◆ ACTION ITEM
Write out the full listing again, exactly as it stands.

◆ SUPPLIED DATA
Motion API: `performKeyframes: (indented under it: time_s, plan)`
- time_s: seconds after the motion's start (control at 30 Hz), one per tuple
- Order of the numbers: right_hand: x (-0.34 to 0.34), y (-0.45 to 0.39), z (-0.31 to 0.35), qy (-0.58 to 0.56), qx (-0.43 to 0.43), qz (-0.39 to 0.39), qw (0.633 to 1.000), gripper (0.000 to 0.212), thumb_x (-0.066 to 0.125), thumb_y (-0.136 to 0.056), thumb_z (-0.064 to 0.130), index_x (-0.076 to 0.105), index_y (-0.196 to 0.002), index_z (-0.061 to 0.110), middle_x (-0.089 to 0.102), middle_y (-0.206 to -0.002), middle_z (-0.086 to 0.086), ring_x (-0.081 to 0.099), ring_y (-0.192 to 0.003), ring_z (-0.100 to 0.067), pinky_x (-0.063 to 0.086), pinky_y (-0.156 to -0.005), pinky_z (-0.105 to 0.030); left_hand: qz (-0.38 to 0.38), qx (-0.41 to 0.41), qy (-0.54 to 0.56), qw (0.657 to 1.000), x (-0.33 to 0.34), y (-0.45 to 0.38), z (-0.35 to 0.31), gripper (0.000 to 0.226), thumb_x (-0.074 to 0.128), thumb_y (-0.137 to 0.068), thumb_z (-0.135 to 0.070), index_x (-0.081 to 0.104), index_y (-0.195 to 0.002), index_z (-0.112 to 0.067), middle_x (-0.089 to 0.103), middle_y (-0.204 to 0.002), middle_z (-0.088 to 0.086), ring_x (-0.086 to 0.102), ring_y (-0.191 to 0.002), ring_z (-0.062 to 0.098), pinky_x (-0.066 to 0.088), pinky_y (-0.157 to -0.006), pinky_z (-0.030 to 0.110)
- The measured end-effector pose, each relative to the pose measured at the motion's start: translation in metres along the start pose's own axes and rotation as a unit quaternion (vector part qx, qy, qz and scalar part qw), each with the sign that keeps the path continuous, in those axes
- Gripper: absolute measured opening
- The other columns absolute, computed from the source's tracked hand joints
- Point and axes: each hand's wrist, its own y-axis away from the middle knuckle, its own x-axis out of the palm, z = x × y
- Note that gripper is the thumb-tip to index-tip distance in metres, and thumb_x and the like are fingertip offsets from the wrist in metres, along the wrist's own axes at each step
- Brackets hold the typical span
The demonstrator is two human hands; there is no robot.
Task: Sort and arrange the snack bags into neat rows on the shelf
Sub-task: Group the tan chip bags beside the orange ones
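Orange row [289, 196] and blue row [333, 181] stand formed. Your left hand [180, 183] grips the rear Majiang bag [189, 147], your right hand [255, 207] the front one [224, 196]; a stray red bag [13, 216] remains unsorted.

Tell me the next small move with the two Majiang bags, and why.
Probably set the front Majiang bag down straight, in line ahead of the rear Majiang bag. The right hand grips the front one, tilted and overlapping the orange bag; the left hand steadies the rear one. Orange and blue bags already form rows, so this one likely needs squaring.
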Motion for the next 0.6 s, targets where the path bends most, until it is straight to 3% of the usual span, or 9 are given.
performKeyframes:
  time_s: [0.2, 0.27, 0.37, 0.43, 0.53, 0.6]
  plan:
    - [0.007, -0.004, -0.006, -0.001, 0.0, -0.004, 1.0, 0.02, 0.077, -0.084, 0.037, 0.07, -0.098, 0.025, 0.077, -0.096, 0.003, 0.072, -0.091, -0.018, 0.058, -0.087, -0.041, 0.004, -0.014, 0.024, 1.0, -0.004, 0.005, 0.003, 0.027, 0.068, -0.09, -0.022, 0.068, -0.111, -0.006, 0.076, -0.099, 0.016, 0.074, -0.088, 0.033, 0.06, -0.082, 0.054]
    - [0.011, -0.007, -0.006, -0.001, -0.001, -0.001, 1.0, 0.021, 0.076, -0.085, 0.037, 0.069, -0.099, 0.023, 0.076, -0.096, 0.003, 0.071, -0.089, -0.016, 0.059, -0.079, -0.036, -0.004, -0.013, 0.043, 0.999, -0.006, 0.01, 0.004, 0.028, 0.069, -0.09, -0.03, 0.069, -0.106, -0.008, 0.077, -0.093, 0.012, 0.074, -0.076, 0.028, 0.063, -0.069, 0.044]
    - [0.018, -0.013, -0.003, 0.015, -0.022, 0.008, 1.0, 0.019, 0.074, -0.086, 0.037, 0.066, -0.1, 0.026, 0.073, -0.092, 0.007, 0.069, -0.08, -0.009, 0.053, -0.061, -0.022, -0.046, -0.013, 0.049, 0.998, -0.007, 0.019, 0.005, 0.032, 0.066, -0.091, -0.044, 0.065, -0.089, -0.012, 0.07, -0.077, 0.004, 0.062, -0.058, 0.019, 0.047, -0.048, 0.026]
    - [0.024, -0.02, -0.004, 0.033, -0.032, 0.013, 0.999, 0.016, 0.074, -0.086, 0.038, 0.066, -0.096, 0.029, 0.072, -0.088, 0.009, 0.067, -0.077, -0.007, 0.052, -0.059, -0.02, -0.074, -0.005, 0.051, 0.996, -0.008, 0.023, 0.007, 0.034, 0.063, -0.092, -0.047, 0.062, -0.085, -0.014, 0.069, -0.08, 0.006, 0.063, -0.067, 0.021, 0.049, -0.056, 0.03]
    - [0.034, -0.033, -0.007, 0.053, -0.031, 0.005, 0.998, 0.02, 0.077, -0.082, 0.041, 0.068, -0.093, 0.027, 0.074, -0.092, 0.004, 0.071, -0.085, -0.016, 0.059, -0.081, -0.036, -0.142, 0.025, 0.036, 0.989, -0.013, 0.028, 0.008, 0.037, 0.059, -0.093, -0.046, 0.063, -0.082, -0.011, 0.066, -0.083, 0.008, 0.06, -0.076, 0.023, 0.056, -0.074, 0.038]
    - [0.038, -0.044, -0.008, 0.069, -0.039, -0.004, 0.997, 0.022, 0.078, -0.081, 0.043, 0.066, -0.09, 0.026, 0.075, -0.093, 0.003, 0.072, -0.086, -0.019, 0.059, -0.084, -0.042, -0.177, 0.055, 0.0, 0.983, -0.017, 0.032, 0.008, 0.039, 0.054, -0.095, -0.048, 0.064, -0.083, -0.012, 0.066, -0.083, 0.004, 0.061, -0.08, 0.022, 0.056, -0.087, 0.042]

◆ ANSWER SPACE
Motion API: `performKeyframes: (indented under it: time_s, plan)`
- time_s: seconds after the motion's start (control at 30 Hz), one per tuple
- Order of the numbers: right_hand: x (-0.34 to 0.34), y (-0.45 to 0.39), z (-0.31 to 0.35), qy (-0.58 to 0.56), qx (-0.43 to 0.43), qz (-0.39 to 0.39), qw (0.633 to 1.000), gripper (0.000 to 0.212), thumb_x (-0.066 to 0.125), thumb_y (-0.136 to 0.056), thumb_z (-0.064 to 0.130), index_x (-0.076 to 0.105), index_y (-0.196 to 0.002), index_z (-0.061 to 0.110), middle_x (-0.089 to 0.102), middle_y (-0.206 to -0.002), middle_z (-0.086 to 0.086), ring_x (-0.081 to 0.099), ring_y (-0.192 to 0.003), ring_z (-0.100 to 0.067), pinky_x (-0.063 to 0.086), pinky_y (-0.156 to -0.005), pinky_z (-0.105 to 0.030); left_hand: qz (-0.38 to 0.38), qx (-0.41 to 0.41), qy (-0.54 to 0.56), qw (0.657 to 1.000), x (-0.33 to 0.34), y (-0.45 to 0.38), z (-0.35 to 0.31), gripper (0.000 to 0.226), thumb_x (-0.074 to 0.128), thumb_y (-0.137 to 0.068), thumb_z (-0.135 to 0.070), index_x (-0.081 to 0.104), index_y (-0.195 to 0.002), index_z (-0.112 to 0.067), middle_x (-0.089 to 0.103), middle_y (-0.204 to 0.002), middle_z (-0.088 to 0.086), ring_x (-0.086 to 0.102), ring_y (-0.191 to 0.002), ring_z (-0.062 to 0.098), pinky_x (-0.066 to 0.088), pinky_y (-0.157 to -0.006), pinky_z (-0.030 to 0.110)
- The measured end-effector pose, each relative to the pose measured at the motion's start: translation in metres along the start pose's own axes and rotation as a unit quaternion (vector part qx, qy, qz and scalar part qw), each with the sign that keeps the path continuous, in those axes
- Gripper: absolute measured opening
- The other columns absolute, computed from the source's tracked hand joints
- Point and axes: each hand's wrist, its own y-axis away from the middle knuckle, its own x-axis out of the palm, z = x × y
- Note that gripper is the thumb-tip to index-tip distance in metres, and thumb_x and the like are fingertip offsets from the wrist in metres, along the wrist's own axes at each step
- Brackets hold the typical span
The demonstrator is two human hands; there is no robot.
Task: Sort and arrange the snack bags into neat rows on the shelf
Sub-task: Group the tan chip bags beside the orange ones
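Orange row [289, 196] and blue row [333, 181] stand formed. Your left hand [180, 183] grips the rear Majiang bag [189, 147], your right hand [255, 207] the front one [224, 196]; a stray red bag [13, 216] remains unsorted.

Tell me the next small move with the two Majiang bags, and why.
Probably set the front Majiang bag down straight, in line ahead of the rear Majiang bag. The right hand grips the front one, tilted and overlapping the orange bag; the left hand steadies the rear one. Orange and blue bags already form rows, so this one likely needs squaring.
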Motion for the next 0.6 s, targets where the path bends most, until it is straight to 3% of the usual span, or 9 are given.
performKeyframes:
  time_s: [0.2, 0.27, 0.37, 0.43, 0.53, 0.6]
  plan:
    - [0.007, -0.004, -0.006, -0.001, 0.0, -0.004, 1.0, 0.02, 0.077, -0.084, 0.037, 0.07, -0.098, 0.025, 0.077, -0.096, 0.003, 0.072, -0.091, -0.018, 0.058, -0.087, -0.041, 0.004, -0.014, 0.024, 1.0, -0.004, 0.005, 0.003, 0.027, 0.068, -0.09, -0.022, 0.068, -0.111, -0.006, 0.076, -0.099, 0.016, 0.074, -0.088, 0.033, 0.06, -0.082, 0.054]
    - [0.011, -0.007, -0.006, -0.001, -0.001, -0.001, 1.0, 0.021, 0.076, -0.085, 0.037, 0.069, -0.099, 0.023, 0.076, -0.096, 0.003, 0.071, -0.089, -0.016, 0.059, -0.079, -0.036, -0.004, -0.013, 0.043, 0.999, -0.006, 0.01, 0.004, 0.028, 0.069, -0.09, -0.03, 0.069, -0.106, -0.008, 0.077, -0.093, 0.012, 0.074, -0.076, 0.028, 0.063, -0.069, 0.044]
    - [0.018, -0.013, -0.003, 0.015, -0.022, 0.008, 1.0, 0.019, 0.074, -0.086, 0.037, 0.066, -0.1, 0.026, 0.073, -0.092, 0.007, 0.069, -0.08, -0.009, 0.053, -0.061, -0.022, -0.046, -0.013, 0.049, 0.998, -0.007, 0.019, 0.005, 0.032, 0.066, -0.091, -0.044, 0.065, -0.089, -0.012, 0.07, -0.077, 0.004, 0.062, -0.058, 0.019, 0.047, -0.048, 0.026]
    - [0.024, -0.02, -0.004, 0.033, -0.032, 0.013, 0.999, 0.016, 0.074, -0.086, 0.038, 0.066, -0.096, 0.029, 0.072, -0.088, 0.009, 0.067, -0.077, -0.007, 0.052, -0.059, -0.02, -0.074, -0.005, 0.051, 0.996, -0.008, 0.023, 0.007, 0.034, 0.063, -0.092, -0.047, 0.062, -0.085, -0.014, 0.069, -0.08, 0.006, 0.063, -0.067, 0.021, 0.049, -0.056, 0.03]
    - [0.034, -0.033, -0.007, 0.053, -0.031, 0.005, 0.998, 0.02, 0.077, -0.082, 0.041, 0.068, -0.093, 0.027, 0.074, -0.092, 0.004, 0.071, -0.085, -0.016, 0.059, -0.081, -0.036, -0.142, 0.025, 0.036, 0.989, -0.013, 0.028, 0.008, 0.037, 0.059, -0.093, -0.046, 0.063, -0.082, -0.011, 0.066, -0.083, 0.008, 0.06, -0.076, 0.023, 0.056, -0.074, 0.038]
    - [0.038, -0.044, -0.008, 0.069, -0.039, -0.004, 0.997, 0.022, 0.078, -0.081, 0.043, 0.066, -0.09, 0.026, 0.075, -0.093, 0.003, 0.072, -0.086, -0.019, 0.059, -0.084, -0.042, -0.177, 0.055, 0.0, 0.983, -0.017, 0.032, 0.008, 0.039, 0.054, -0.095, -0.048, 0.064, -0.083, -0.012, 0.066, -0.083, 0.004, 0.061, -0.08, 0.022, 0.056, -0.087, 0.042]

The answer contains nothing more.